You are on a mountain that is a right cone shape. You are trying to get to B and you are somewhere up the mountain A such that you lie on the line OB.
The line AB must do one full revolution of the mountain and is the shortest distance.
What is the general formula for finding any AB distance? How much of that distance is uphill/downhill?
When uncurled the cone looks like the shape below with A and B demonstrated. With A being a distance $x$ along the line OB. I appreciate that the straight line is the shortest distance but how do I work that distance out?
I am not sure where to begin with uphill/downhill part.
Henry has answered most of your questions, except how to calculate the distance of the path. To find the distance you need to find the angle $\theta$ of the circular sector.

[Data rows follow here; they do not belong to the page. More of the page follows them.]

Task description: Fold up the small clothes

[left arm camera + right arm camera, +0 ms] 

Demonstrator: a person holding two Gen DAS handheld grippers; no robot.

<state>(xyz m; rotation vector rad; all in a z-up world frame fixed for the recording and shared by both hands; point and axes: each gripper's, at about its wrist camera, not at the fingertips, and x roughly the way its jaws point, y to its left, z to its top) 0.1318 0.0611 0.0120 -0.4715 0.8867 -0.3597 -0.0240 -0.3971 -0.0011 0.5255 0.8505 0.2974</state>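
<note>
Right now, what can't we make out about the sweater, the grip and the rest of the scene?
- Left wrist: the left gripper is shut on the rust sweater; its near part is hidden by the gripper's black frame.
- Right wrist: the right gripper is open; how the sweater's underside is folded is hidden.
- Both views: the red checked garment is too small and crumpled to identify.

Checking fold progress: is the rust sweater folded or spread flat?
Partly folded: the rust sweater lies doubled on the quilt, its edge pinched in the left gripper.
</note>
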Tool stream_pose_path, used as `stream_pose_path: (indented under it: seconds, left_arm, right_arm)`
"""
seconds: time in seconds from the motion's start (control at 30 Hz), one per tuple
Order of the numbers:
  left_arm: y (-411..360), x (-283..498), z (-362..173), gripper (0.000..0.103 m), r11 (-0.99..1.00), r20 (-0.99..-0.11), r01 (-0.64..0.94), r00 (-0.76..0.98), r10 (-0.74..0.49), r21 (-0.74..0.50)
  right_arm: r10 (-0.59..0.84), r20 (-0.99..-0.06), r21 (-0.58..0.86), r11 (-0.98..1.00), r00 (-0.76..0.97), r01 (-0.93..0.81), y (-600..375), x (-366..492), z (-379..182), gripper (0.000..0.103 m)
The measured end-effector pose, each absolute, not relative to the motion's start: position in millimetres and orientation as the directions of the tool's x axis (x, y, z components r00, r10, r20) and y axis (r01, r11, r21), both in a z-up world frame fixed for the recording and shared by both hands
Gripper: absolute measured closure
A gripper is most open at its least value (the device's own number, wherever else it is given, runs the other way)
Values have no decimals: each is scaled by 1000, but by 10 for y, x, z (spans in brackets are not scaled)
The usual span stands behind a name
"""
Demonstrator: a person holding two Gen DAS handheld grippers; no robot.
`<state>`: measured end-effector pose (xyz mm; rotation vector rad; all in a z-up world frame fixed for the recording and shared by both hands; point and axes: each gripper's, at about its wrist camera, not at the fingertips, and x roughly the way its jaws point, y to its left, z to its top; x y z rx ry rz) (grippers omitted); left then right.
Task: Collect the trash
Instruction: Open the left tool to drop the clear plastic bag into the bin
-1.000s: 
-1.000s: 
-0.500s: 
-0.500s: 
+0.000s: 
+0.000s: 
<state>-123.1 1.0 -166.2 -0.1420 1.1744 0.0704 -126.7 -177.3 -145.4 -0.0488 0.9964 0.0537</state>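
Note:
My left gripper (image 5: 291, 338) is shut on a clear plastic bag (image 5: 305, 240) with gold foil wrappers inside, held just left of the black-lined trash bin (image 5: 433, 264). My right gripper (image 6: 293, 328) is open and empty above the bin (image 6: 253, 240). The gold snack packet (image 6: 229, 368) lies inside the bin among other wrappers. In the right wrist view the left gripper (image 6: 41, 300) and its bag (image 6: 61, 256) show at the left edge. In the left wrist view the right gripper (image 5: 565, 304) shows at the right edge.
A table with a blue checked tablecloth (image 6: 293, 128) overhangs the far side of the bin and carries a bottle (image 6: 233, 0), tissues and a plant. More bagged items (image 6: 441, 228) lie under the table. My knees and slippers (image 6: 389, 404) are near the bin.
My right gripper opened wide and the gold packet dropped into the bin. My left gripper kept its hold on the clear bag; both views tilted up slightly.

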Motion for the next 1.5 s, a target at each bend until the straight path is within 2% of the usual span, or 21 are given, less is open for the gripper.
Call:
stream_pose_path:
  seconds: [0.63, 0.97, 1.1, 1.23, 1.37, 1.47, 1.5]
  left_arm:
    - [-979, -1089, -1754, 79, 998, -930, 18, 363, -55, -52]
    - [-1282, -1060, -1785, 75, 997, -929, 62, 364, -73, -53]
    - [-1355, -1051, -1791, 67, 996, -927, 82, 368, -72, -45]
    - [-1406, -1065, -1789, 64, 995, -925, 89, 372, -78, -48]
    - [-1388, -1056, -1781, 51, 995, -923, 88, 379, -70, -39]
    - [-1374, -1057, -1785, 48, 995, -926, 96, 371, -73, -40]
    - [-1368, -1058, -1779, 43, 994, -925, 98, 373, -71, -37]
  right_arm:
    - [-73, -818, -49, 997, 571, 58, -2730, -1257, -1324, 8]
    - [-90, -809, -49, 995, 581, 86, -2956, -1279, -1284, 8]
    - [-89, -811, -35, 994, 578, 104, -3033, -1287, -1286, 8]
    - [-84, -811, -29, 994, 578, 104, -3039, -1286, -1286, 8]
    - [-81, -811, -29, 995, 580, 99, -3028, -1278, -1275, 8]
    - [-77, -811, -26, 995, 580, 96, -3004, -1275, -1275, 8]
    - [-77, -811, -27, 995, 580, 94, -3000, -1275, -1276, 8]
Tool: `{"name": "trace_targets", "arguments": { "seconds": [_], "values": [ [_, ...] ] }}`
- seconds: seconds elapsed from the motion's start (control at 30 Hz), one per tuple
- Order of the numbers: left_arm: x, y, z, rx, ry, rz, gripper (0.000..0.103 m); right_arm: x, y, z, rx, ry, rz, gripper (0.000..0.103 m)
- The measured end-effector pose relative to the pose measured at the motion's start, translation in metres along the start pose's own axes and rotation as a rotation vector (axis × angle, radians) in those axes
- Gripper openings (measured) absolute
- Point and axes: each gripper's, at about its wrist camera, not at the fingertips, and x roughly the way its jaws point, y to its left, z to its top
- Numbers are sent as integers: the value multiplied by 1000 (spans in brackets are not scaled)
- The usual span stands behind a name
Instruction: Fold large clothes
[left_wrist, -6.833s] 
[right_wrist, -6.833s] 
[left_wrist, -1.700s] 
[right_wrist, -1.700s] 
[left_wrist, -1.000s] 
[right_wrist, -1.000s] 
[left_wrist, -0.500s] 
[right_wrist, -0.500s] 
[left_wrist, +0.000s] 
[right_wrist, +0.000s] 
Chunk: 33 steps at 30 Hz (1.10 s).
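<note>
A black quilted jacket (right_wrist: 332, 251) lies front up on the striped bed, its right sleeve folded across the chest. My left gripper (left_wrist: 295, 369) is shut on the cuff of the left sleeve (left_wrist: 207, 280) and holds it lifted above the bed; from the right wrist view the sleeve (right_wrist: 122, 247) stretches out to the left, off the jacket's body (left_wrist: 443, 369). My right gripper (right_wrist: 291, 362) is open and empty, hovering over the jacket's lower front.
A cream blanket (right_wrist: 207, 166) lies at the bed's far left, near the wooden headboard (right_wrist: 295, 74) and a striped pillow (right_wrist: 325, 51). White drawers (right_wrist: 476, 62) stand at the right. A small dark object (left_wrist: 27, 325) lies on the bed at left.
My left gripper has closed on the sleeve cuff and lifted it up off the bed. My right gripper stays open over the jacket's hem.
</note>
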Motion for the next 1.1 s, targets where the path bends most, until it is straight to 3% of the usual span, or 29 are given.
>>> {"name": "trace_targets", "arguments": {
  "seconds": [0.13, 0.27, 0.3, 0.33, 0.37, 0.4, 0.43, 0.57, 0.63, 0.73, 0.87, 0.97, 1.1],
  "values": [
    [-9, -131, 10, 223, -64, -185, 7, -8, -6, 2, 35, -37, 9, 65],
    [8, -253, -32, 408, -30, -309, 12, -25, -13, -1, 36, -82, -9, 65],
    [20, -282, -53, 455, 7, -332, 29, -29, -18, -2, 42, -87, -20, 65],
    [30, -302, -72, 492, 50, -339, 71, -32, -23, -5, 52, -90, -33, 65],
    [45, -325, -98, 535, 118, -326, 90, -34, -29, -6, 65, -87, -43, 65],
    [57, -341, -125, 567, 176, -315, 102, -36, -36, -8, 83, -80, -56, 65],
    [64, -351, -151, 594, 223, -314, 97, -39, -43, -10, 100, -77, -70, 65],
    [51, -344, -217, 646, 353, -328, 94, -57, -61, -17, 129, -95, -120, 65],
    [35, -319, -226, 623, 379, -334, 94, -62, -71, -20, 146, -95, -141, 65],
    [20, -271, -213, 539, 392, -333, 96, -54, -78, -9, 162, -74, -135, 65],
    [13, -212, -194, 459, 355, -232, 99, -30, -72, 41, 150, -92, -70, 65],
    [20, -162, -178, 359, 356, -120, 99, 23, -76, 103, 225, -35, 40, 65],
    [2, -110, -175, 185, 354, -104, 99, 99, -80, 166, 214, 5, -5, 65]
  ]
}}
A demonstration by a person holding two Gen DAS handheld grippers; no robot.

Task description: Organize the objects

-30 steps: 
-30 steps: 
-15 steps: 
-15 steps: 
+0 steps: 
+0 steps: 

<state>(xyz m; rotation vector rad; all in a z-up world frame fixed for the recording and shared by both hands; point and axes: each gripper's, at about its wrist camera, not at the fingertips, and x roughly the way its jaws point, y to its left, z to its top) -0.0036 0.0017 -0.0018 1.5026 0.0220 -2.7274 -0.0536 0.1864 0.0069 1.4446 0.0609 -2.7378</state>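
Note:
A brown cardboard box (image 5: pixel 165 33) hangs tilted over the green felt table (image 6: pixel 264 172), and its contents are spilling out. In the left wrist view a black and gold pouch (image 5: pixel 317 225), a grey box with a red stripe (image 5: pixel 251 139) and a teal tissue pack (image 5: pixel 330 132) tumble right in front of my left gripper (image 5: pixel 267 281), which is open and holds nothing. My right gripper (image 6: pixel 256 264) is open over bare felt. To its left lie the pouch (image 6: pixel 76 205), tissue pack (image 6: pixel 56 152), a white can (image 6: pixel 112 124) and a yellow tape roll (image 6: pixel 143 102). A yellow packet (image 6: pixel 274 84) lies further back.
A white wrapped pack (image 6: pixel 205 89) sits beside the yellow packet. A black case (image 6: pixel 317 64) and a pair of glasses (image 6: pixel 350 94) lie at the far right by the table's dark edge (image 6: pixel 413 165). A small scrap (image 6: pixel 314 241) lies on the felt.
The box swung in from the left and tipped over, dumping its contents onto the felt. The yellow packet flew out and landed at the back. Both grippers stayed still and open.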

We know the circular arc of the sector has the same length as the circumference of the cone's base circle, so $\theta s = 2\pi r$ giving: $$\theta = \frac{2 \pi r}{s}$$ If the point $A$ is located a distance $d$ from the cone vertex, we can now use the Law of Cosines to find the path distance x: $$x^2 = s^2 + d^2 - 2sd \cos(\frac{2 \pi r}{s})$$
EDIT
To find the uphill distance $x_u$ we use the method given by Henry, i.e. drop a perpendicular from $O$ to $AB$, meeting at $C$. The height $h$ of $OC$ can be found by the area formulas for a triangle: $$\text{Area} = \frac{1}{2}\cdot s \cdot d \cdot \sin(\theta) = \frac{1}{2}\cdot x \cdot h$$ giving $$h = \frac{s \cdot d \cdot \sin(\theta)}{x}$$ We then see that $x_u^2+h^2=d^2$ or $$x_u = \sqrt{d^2-h^2}$$